# Object-Oriented Python

During this session, we will be exploring the Oriented-Object paradigm in Python using all what we did with Pandas in previous sessions. We will be working with the same data of aircraft supervising latest Tour de France.

In [None]:
import pandas as pd

df = pd.read_json("data/tour_de_france.json.gz")

There are three main principles around OOP:
- **encapsulation**: objects embed properties (attributes, methods);
- **interface**: objects expose and document services, they hide all about their inner behaviour;
- **factorisation**: objects/classes with similar behaviour are grouped together.

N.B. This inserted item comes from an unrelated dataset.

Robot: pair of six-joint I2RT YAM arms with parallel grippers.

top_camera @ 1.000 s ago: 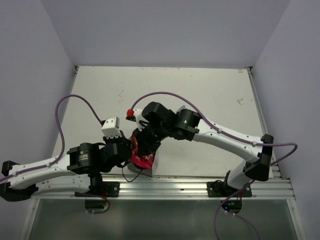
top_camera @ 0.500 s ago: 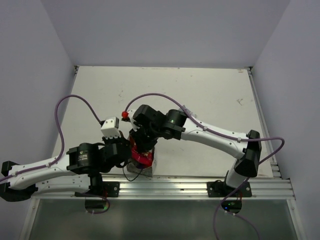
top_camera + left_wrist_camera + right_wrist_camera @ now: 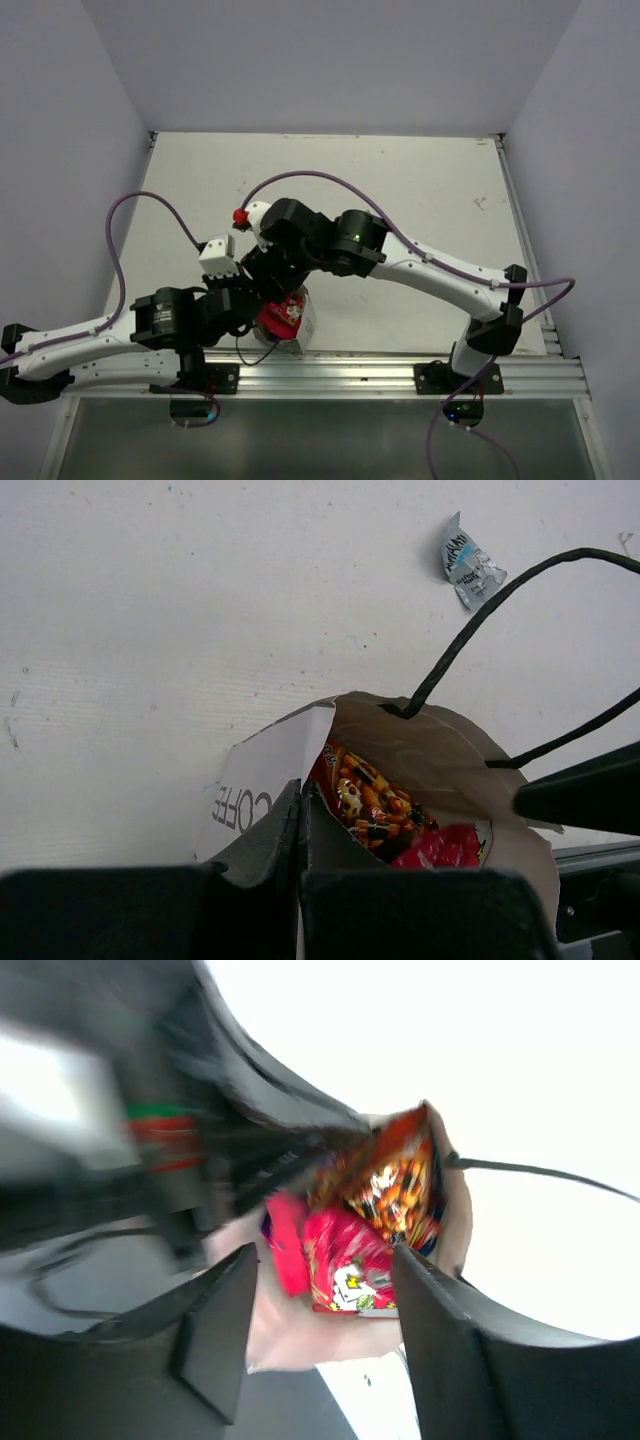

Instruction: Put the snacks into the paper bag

A common way of working with Python is to implement **protocols**. Protocols are informal interfaces defined by a set of methods allowing an object to play a particular role in the system. For instance, for an object to behave as an iterable you don't need to subclass an abstract class Iterable or implement explicitely an interface Iterable: it is enough to implement the special methods `__iter__` method or even just the `__getitem__` (we will go through these concepts hereunder).

Let's have a look at the special method `sorted`: it expects an **iterable** structure of **comparable** objects to return a sorted list of these objects. Let's have a look:

In [None]:
sorted([-2, 4, 0])

However it fails when object are not comparable:

In [None]:
sorted([-1, 1+1j, 1-2j])

Then we can write our own ComparableComplex class and implement a comparison based on modules. The **comparable** protocol expects the `<` operator to be defined (special keyword: `__lt__`)

In [None]:
class ComparableComplex(complex):
    def __lt__(a, b):
        return abs(a) < abs(b)


# Now this works: note the input is not a list but a generator.
sorted(ComparableComplex(i) for i in [-1, 1 + 1j, 1 - 2j])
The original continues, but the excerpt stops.